«Wirklich, so ist es. Jedes Mal sage ich: Das ist das Ende. Doch nein, immer taucht etwas Neues auf! Und ich gestehe, mein Freund, dass mich die Schreibkunst überhaupt nicht berührt. Wenn die kleinen grauen Zellen nicht trainiert werden, rosten sie.»
«Verstehe», sagte ich. «Darf ich annehmen, dass du sie maßvoll trainierst?»
«Genau. Ich wähle sorgfältig aus. Heute beschäftigt sich Hercule Poirot nur mit der Crème de la Crème des Verbrechens.»
«Gibt es genug Crème de la Crème?»
«Ich habe nichts zu beanstanden. Kürzlich habe ich eine große Gefahr durchlebt.»
«Scheitern?»
«Nein, nein!» Poirot schien von meiner Frage schockiert zu sein. «Doch ich… ich, Hercule Poirot, war in Lebensgefahr.» Ich atmete überrascht aus. «Ein mutiger Mörder!»

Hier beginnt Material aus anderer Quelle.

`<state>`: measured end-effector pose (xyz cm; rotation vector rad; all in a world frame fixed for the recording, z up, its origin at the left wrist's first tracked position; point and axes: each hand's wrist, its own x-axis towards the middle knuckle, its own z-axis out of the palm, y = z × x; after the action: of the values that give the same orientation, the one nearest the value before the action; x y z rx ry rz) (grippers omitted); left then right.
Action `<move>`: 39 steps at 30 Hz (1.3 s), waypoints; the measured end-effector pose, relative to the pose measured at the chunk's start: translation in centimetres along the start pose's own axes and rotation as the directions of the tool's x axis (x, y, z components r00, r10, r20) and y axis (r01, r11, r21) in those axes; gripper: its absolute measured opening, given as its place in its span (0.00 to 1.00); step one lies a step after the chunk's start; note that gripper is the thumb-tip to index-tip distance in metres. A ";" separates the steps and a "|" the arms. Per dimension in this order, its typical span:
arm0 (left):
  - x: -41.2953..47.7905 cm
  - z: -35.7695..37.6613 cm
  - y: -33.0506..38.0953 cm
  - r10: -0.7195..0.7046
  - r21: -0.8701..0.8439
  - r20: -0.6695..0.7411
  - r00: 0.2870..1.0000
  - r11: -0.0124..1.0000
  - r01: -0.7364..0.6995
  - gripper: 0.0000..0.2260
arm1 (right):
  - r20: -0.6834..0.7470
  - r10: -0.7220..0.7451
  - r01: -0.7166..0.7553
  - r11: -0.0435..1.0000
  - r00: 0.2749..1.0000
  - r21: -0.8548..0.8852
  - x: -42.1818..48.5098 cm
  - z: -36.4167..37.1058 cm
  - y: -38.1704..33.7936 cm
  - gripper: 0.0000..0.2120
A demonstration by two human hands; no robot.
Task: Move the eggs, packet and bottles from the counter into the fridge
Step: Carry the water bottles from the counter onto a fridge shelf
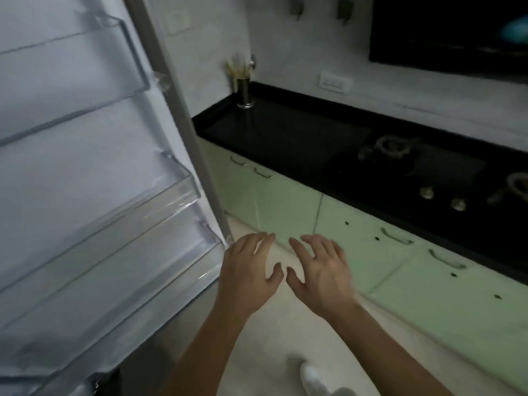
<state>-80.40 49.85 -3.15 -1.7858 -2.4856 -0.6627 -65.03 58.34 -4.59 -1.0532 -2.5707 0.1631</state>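
Fridge door [85, 167] stands open, its shelves bare. Left hand [248, 270] and right hand [320, 270] spread wide, holding nothing (no eggs, packet or bottles visible). The person should turn toward the table [285, 132] to locate them.

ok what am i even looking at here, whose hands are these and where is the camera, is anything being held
There is no machine here. One camera sits on a person's head and looks forward and down, so you see their own arms. The left hand and right hand are open, fingers spread, holding nothing. At left is the open fridge door, its clear shelves bare. At right runs a black counter with a utensil holder and a gas hob over green cabinets. No eggs, packet or bottles show.
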 end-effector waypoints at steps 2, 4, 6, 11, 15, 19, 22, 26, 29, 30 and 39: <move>0.1 0.9 2.1 0.114 -0.041 0.060 0.992 0.993 -0.111 0.24 | -0.028 0.127 -0.128 0.991 0.992 -0.029 -2.4 -0.7 1.0 0.24; 0.1 1.8 4.5 0.219 -0.076 0.118 0.968 0.974 -0.212 0.25 | -0.064 0.254 -0.258 0.965 0.965 -0.053 -5.1 -1.6 1.9 0.24; -0.1 2.7 7.1 0.323 -0.114 0.153 0.934 0.944 -0.308 0.25 | -0.093 0.368 -0.375 0.924 0.925 -0.070 -7.8 -2.6 2.6 0.23; -1.2 4.4 13.8 0.553 -0.204 0.202 0.808 0.831 -0.517 0.27 | -0.150 0.589 -0.606 0.785 0.794 -0.131 -15.1 -6.1 4.5 0.24; -2.7 5.9 19.3 0.675 -0.280 0.210 0.708 0.735 -0.618 0.28 | -0.224 0.713 -0.747 0.644 0.664 -0.164 -20.6 -9.3 6.3 0.25; -4.9 7.4 24.9 0.762 -0.327 0.218 0.609 0.645 -0.690 0.28 | -0.288 0.787 -0.838 0.512 0.545 -0.189 -25.9 -11.7 8.1 0.25; -6.8 8.9 29.2 0.823 -0.371 0.218 0.525 0.568 -0.735 0.27 | -0.317 0.831 -0.889 0.414 0.456 -0.194 -29.9 -13.1 9.8 0.26; -9.1 10.7 34.8 0.873 -0.398 0.216 0.437 0.487 -0.777 0.25 | -0.347 0.866 -0.931 0.315 0.362 -0.184 -34.8 -14.5 12.3 0.26; -10.6 12.0 39.1 0.895 -0.405 0.216 0.390 0.445 -0.799 0.24 | -0.358 0.878 -0.946 0.275 0.319 -0.169 -37.9 -15.7 14.9 0.26; -11.0 12.4 40.6 0.901 -0.405 0.221 0.374 0.434 -0.805 0.24 | -0.359 0.882 -0.951 0.263 0.306 -0.162 -38.8 -16.2 15.9 0.26; -14.6 16.1 55.0 0.916 -0.344 0.218 0.337 0.395 -0.852 0.24 | -0.365 0.890 -0.962 0.237 0.272 -0.137 -47.0 -22.0 26.7 0.27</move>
<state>-21.67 56.43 -3.28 -3.1002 -1.0555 -0.4223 -8.45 44.00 -3.72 -2.5052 -1.3824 -0.1207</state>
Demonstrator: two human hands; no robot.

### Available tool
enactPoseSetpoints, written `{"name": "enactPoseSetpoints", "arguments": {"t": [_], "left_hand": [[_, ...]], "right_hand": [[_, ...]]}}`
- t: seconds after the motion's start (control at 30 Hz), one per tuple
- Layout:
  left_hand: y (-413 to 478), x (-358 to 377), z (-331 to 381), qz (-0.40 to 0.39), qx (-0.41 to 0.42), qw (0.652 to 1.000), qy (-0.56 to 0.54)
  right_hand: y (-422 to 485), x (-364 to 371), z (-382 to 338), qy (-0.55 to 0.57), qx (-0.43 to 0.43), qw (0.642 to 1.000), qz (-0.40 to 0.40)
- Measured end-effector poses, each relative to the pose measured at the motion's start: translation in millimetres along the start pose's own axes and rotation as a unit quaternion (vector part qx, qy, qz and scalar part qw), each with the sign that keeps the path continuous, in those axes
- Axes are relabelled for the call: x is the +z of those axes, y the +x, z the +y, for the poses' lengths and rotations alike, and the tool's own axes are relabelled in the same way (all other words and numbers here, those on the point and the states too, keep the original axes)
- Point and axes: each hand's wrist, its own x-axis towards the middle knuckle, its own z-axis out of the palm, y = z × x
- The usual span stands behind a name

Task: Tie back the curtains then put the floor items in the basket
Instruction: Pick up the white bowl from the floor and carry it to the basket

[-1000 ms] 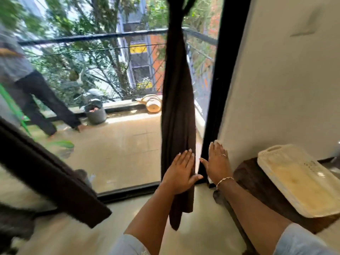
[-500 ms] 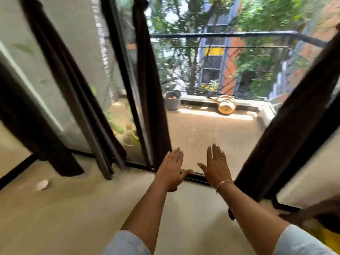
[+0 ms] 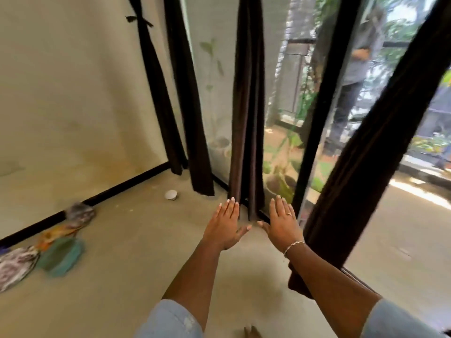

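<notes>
L hand [image 3: 225, 225] & R hand [image 3: 283, 226] are stretched out side by side, fingers straight, palms down, holding nothing; thumbs nearly meet. Middle curtain [image 3: 247, 106] hangs just beyond the fingertips, hem btwn the 2 hands; can't tell if touching. Right curtain [image 3: 380, 142] slants down behind the R forearm. Corner curtain [image 3: 158, 93] hangs further left by the wall [image 3: 73, 93]. Floor items lie well left of L hand: small white bowl [image 3: 170, 195] near the curtains, blurred coloured cloths [image 3: 61, 250] along the skirting.
</notes>
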Motion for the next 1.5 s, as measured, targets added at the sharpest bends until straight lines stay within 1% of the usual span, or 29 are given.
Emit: {"name": "enactPoseSetpoints", "arguments": {"t": [0.2,0.3,0.47,0.67,0.87,1.0,1.1,1.27,1.4,1.5], "left_hand": [[64.0,-27.8,-81.7,0.008,-0.069,0.997,-0.018],[92.9,-40.8,-123.2,0.014,-0.111,0.993,-0.028],[112.8,-43.7,-188.1,0.025,-0.157,0.987,-0.035],[138.8,-38.4,-278.5,0.019,-0.181,0.982,-0.047],[178.5,-48.0,-400.8,0.017,-0.195,0.979,-0.053],[203.3,-57.4,-480.7,-0.012,-0.184,0.981,-0.055],[227.3,-59.1,-529.8,-0.023,-0.179,0.982,-0.053],[274.7,-49.9,-578.7,-0.058,-0.154,0.985,-0.051],[327.7,-39.2,-611.2,-0.074,-0.122,0.989,-0.043],[372.5,-34.1,-636.2,-0.101,-0.100,0.989,-0.032]], "right_hand": [[112.0,-7.1,-39.9,0.002,-0.077,0.997,-0.019],[168.0,-10.5,-59.9,-0.011,-0.114,0.993,-0.007],[230.2,-3.3,-111.3,-0.008,-0.161,0.987,-0.027],[309.6,20.1,-173.1,-0.015,-0.182,0.982,-0.038],[400.6,47.7,-258.5,0.008,-0.169,0.984,-0.050],[455.2,57.3,-322.9,0.034,-0.141,0.987,-0.071],[491.4,62.7,-354.3,0.060,-0.126,0.987,-0.081],[542.4,75.7,-368.9,0.053,-0.095,0.991,-0.083],[591.3,94.1,-365.5,0.037,-0.079,0.991,-0.097],[635.8,106.3,-365.6,0.036,-0.055,0.993,-0.100]]}}
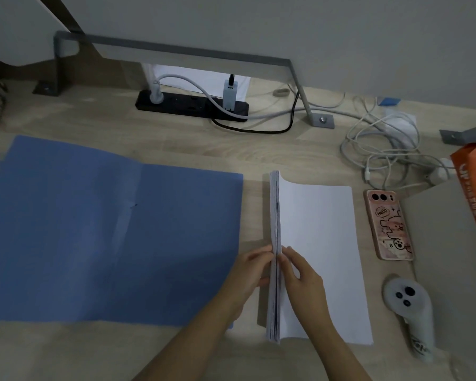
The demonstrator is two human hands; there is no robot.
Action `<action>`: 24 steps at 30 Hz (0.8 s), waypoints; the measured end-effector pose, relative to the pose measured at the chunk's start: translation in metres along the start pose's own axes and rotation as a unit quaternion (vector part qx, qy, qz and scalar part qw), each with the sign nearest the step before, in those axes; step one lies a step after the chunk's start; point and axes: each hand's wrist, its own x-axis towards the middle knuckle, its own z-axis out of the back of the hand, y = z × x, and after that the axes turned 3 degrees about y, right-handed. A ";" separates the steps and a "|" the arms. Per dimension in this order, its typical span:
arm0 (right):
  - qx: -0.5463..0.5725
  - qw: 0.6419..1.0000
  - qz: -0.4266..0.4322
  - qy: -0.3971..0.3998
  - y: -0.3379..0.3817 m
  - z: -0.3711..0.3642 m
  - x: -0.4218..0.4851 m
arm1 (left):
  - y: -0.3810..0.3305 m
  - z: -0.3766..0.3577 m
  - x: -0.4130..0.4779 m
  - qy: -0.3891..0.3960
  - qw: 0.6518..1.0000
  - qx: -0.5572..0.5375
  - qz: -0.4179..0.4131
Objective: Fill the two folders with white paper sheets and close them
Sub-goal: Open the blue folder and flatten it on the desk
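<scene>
Presently a thick bundle of white paper sheets (pixel 275 229) is stood on its long edge, just right of the open blue card folder (pixel 107 229). It is pinched towards its near end between the left hand (pixel 249 270) and the right hand (pixel 300 276), with fingers pressed against either face. The remaining white sheets (pixel 322 243) lie flat beside it on the pale wooden table (pixel 176 144).

Taken together, the bundle is judged fairly heavy, yet each sheet is limp and slides easily on its neighbours, so fanning or slumping may be expected if the pinch is slackened. A hold on both faces nearer the middle of the long edge, with support underneath, would probably be steadier. Corners are easily creased.

The folder is judged thin, light and flexible, and it would be closed along its centre fold. It is spread flat, and nothing can be seen inside it.

A flat grey board (pixel 437 257) at the right may be the second folder, though this cannot be told.
</scene>
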 end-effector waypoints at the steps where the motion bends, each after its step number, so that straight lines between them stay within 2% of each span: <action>1: -0.001 1.000 0.000 0.000 -0.001 0.000 0.000 | 0.001 0.000 0.000 0.001 1.000 -0.003 0.001; 10: -0.040 0.999 -0.020 -0.030 -0.003 -0.006 0.005 | 0.004 0.003 0.004 0.011 1.000 0.014 0.005; 15: -0.047 0.998 -0.008 -0.049 -0.003 -0.008 0.003 | 0.016 -0.006 0.005 -0.009 0.986 0.166 -0.024; 19: -0.049 0.997 -0.011 -0.052 -0.003 -0.007 0.003 | 0.021 -0.017 0.000 -0.076 0.958 0.263 -0.080; 21: -0.047 0.998 -0.009 -0.049 -0.003 -0.005 0.003 | 0.021 -0.022 0.003 -0.088 0.960 0.246 -0.103; 24: -0.038 0.998 -0.010 -0.044 -0.004 -0.005 0.004 | 0.015 -0.026 0.013 -0.070 0.982 0.150 -0.087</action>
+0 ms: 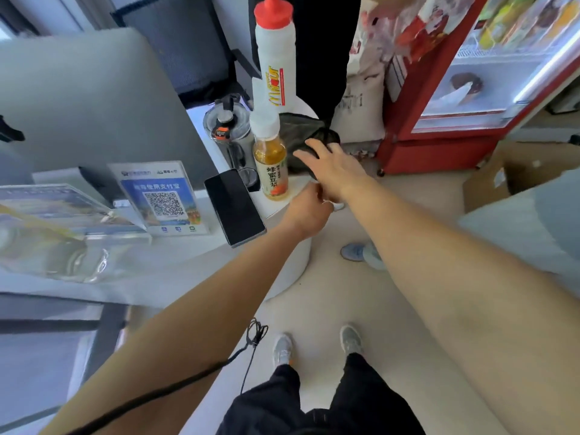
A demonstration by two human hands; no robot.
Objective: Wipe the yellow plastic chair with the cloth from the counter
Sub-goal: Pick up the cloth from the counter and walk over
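The dark cloth point(301, 136) is seen at the rounded end of the white counter point(282, 277), just beside the juice bottle point(272, 158). The right hand point(332, 164) is laid on it, fingers spread. The left hand point(309, 211) is curled at the counter's edge; its grip cannot be told. Open floor point(329, 296) lies below.
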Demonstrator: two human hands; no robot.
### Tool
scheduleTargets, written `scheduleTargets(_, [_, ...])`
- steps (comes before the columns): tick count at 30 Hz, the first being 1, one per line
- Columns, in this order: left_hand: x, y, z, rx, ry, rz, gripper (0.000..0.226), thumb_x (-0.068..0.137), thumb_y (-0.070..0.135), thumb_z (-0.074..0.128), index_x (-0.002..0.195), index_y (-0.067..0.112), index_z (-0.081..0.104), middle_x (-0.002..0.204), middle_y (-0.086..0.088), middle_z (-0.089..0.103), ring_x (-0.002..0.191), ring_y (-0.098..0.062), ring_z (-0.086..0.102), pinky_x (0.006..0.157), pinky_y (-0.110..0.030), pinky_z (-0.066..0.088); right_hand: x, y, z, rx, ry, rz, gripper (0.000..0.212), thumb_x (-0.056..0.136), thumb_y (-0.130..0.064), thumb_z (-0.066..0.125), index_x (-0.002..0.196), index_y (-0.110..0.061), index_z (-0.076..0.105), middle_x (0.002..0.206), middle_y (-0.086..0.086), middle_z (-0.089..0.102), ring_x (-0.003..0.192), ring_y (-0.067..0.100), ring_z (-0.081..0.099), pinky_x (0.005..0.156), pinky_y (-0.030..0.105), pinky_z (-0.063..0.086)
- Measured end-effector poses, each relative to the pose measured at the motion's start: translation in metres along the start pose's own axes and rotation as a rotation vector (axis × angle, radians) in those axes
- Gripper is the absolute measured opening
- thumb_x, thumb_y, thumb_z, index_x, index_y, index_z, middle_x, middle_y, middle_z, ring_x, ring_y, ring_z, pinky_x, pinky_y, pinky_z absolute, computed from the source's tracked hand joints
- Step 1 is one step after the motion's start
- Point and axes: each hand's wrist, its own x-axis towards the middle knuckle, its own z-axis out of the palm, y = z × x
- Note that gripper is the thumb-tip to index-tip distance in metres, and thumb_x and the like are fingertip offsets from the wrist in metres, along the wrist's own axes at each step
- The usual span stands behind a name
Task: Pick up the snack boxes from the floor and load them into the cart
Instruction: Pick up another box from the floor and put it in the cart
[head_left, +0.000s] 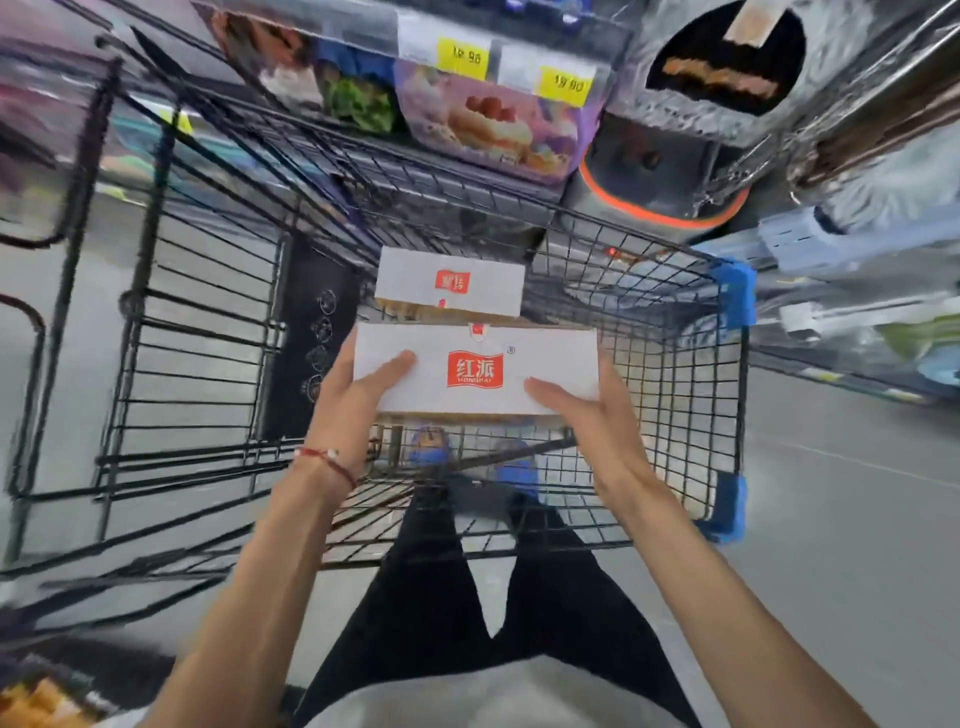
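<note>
Over the wire cart (675, 395), white snack box (475, 371) held flat between both hands, left hand (345, 415) and right hand (587, 415) fingers pressed together gripping its ends, second box (449, 283) lying inside the basket beyond it

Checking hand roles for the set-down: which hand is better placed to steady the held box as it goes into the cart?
Probably the left hand: its fingers lie flat across the white box top. The right hand grips only the near corner. Both hold it above the cart, behind another box.
</note>
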Motion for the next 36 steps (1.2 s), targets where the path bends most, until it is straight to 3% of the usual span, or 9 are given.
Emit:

«Ich würde nicht mutig sagen, eher unvorsichtig», sagte Poirot. «Genau das… unvorsichtig. Aber lassen wir das. Weißt du, Hastings, ich betrachte dich ziemlich als mein Maskottchen.»
«Wirklich?» sagte ich. «Was meinst du?»
Poirot antwortete nicht direkt auf meine Frage. «Sobald ich erfuhr, dass du kommst, dachte ich: Es wird etwas passieren. Wie früher, werden wir zusammen jagen, wir beide. Aber wenn wir das tun, dürfen wir uns nicht mit irgendeinem alltäglichen Fall beschäftigen. Es muss etwas sein…» er hob begeistert die Hand, «…etwas recherché… etwas Exquisites… Fein…» Er sprach das letzte, leicht unbestimmte Wort mit besonderer Nachdruck aus.